La boite aux souvenirs

         Aujourd’hui le cadran de la grande horloge affiche un chiffre honorable ! Une belle balade rythmée par l’alternance des saisons et au gré du tic-tac d’une vie quotidienne ordinaire. Des années d’accumulation de souvenirs ; des bons et des moins bons qu’on aimerait effacer afin qu’ils cessent de nous hanter l’esprit. Ouvrir la boîte aux souvenirs avec l’envie de refaire le chemin à l’envers et ne retenir que ceux qui mettent nos choix en valeur est grand. Cependant il me semble que les oublier, c’est aussi penser que nos rêves, nos fantasmes, nos illusions perdues, n'auront été que des erreurs ; ou des écarts de la pensée rationnelle qui ne s’accommode pas avec le jeu : du ‘stop ou encore’ ! Partir de rien et finir avec peu, fait de vous ; quoi qu’on en dise, un homme respectable ! 

Sur le chemin de l’exil

         Le jour de mon départ pour Paris restera gravé dans ma mémoire à tout jamais ! Dans l’ignorance des choses de la vie, j’ai quitté la chaleur d’une chaumière où je suis né. Là, où grâce à la bienveillance d’une mère, j’ai grandi dans l’insouciance malgré des conditions de pauvreté dans lesquelles nous vivions. En dépit de mon jeune âge ma mère m’a laissé partir ! Aller travailler à Paris c’était mon rêve américain ! Une projection sur l’avenir plus exaltante que celle de rester en Bretagne où la poursuite des études après le certificat d’études primaire n’était pas envisageable pour des raisons financières. Si l’école publique était gratuite ; pour le collège ou le centre d’apprentissage, c’était l’internat obligatoire, un luxe pour une famille nombreuse vivant dans le besoin. Mon avenir était tout tracé ; soit travailler dans une ferme ou rejoindre mes deux frères aînés qui travaillaient à Bobigny chez des maraîchers de la banlieue parisienne. Ce qui me fascinait surtout, c’était de retrouver le Paris des livres d’histoires, celui de la révolution de 1789, le Paris de Victor Hugo, de la Commune, de la libération ! Une exaltation de l’esprit que je devais sans doute à mon instituteur qui m’avait donné l’envie de lire et à mon appétence pour l’histoire de France. C’est dans cet état d’esprit qu’au mois de novembre de l’année mille neuf cent cinquante-huit que je suis parti de Bellevue.
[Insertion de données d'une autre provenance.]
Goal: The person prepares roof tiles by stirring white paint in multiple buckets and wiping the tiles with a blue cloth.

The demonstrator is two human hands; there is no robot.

         Un voyage qui a commencé tôt le matin. D’abord en taxi jusqu’à l’arrêt du CM (chemin de fer du Morbihan) qui devait nous conduire à la gare de Vannes. Je prenais le train pour la première fois de ma vie. Je n’oublierai jamais l’instant où il est entré en gare dans un bruit strident, crachant des étincelles et un nuage de fumée blanchâtre. Oui c’était bien une journée particulière qui m’attendait ce jour de novembre ! Des images d’une campagne différente s’offraient à ma vue à travers les fenêtres du train ! Les troupeaux de vaches et de moutons me semblaient plus grands qu’à Naizin ; les tracteurs remplaçaient les chevaux en ces jours de labourage. Je voyais défiler les haies bocagères, les bois, les forêts ! La campagne dans ses habits d’automne, m’offrait un immense bouquet champêtre pour saluer le début de ma grande aventure ! Le train de la ligne Paris Quimper s’arrêtait dans toutes les grandes villes ; Nantes vingt minutes d’arrêt, Anger dix minutes ! Le Mans quarante-cinq minutes, le temps de changer de locomotive et passer de la vapeur à l’électricité ! Plus de sept heures de voyage pour arriver à Paris sans avoir vu passer le temps. Enfin à l’arrivée à Montparnasse, dans l’inquiétude de ne pas retrouver mes frères aînés qui devaient m’attendre, j’ai commencé par trouver le temps long ! Pour autant pas question de céder à la panique, simplement suivre les recommandations d’avant le départ : laisser tout le monde descendre du train, attendre que le quai soit vide et ensuite se diriger vers la sortie, passage obligatoire pour tous les voyageurs ! Conseils pleins de bon sens car j’ai bien retrouvé mes frères à cet endroit. Le temps des retrouvailles et des embrassades, nous sommes descendus sous terre pour prendre le métro.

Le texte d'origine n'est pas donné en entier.